* Exercise requirements:
Your job with the data below: print everything from the line that holds "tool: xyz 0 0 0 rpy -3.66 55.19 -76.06" down to the line that holds "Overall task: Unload", ends included, exactly, and nothing else.
---- The input
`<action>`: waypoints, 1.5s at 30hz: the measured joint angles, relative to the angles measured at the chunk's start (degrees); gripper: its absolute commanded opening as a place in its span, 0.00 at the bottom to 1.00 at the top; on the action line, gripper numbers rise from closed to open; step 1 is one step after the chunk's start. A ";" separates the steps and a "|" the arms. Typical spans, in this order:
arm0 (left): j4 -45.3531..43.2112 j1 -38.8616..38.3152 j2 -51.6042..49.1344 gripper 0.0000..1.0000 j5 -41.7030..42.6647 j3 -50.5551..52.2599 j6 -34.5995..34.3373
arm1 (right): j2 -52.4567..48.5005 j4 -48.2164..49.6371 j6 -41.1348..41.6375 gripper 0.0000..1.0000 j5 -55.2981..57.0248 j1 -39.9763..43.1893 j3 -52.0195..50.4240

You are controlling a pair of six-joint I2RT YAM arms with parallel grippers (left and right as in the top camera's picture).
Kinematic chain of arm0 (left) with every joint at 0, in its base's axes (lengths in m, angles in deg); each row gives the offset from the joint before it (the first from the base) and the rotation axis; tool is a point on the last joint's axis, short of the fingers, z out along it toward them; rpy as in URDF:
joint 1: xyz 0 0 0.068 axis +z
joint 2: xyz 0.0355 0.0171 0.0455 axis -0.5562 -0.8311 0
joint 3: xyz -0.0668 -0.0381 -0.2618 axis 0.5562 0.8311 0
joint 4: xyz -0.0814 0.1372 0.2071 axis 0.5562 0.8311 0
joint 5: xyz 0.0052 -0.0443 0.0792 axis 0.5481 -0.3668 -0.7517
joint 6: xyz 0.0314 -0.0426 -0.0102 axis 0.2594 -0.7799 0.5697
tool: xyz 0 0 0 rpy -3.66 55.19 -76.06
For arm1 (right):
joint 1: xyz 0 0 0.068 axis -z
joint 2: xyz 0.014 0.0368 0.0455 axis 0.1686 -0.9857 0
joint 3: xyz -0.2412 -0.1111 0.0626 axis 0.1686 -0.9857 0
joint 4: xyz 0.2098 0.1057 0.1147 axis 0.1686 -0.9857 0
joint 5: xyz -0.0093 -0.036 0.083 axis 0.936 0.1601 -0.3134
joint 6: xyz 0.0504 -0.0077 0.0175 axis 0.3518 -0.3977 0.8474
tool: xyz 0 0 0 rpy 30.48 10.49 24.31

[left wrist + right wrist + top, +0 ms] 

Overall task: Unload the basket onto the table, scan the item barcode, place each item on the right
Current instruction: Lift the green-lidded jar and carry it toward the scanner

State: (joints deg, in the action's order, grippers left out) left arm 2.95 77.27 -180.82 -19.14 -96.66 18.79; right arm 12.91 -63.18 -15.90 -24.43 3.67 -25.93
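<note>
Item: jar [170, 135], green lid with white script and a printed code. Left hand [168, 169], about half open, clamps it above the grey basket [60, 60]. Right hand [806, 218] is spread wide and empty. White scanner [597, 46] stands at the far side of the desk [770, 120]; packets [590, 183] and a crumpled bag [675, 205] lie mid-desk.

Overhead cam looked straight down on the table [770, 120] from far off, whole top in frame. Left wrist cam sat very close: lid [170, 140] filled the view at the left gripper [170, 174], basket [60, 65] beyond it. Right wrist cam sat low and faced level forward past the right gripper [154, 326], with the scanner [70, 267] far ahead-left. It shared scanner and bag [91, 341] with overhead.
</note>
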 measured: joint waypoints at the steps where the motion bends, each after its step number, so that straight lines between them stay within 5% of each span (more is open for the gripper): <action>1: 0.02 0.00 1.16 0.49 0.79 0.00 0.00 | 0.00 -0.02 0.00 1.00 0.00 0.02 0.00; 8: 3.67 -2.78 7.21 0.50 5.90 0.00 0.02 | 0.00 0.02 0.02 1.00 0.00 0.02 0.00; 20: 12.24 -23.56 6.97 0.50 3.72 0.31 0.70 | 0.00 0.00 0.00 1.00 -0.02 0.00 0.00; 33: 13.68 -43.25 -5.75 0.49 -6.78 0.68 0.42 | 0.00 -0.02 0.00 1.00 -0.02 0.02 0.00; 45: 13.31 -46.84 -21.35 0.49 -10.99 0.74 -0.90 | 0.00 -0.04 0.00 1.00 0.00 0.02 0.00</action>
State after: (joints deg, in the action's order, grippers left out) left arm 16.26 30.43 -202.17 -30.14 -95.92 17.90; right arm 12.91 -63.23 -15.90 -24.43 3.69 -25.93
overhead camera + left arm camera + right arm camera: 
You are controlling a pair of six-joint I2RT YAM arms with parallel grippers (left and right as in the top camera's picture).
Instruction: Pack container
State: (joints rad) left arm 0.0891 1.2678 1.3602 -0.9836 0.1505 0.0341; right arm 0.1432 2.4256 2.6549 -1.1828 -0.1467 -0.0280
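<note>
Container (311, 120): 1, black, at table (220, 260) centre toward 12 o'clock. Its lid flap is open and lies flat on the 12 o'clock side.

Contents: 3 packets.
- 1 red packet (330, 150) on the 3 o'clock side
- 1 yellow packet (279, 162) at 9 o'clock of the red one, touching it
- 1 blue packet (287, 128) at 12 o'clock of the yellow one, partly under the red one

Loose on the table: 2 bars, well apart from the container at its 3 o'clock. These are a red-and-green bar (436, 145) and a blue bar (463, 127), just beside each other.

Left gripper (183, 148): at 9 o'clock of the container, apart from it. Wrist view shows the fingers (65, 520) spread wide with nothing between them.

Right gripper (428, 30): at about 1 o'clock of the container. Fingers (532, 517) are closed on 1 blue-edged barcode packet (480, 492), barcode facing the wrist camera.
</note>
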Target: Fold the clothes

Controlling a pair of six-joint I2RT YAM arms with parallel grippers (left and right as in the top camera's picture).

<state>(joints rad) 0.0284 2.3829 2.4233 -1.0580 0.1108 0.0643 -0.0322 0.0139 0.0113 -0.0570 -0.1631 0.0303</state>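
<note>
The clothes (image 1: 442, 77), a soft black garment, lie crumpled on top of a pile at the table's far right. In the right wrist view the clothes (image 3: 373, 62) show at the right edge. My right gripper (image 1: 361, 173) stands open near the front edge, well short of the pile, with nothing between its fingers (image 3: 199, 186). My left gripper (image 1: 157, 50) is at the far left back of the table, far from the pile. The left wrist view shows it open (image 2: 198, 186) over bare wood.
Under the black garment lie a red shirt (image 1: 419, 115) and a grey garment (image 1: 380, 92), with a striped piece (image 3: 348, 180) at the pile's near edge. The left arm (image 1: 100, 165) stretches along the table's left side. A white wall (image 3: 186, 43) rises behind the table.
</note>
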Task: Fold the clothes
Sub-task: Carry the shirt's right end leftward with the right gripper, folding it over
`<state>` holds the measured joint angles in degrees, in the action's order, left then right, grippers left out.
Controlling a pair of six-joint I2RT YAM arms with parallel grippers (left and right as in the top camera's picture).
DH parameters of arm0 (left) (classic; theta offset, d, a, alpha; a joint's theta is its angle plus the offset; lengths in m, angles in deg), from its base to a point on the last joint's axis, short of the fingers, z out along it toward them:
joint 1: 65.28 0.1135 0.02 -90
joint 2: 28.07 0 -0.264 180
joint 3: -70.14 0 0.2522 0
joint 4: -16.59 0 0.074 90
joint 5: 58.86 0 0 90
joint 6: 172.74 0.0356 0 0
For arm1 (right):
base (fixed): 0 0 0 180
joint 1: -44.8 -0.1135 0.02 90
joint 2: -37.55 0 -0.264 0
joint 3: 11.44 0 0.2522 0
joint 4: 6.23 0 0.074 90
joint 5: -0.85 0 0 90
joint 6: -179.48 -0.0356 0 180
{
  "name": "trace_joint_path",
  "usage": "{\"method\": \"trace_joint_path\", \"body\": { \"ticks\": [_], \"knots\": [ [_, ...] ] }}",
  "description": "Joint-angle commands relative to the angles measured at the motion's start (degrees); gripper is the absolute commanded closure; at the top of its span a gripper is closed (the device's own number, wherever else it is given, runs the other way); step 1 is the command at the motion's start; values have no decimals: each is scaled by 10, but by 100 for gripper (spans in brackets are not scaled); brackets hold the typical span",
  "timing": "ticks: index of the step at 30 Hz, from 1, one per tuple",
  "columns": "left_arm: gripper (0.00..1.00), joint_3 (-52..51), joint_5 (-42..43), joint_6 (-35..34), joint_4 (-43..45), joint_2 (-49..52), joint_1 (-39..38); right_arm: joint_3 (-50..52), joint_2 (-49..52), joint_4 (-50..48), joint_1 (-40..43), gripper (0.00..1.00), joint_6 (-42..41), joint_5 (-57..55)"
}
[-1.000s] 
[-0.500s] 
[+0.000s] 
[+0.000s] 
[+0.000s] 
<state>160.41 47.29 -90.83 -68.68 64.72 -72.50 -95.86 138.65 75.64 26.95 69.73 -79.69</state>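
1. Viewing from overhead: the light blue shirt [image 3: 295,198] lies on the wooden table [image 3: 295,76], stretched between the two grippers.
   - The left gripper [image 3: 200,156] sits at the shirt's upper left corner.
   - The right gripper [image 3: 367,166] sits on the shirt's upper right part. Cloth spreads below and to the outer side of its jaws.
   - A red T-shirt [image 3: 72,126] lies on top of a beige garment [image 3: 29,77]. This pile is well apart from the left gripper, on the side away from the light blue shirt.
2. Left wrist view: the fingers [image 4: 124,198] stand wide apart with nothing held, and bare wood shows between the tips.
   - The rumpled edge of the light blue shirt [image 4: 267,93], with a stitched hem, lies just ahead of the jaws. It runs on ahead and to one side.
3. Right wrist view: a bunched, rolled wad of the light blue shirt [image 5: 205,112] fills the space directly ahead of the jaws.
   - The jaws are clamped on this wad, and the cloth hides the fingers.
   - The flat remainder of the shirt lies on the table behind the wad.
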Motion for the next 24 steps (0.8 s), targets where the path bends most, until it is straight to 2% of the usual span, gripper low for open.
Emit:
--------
* Reply to the exercise:
tool: xyz 0 0 0 rpy -3.66 55.19 -76.06
For arm1 (right):
joint 1: xyz 0 0 0.068 axis -z
joint 2: xyz 0.014 0.0368 0.0455 axis 0.1686 -0.9857 0
joint 3: xyz -0.2412 -0.1111 0.0626 axis 0.1686 -0.9857 0
joint 4: xyz 0.2098 0.1057 0.1147 axis 0.1686 -0.9857 0
joint 5: xyz -0.0093 -0.036 0.083 axis 0.936 0.1601 -0.3134
joint 6: xyz 0.0504 -0.0077 0.0175 axis 0.3518 -0.3977 0.8474
tool: xyz 0 0 0 rpy 30.48 10.49 24.31

[left wrist + right wrist + top, +0 ms] 

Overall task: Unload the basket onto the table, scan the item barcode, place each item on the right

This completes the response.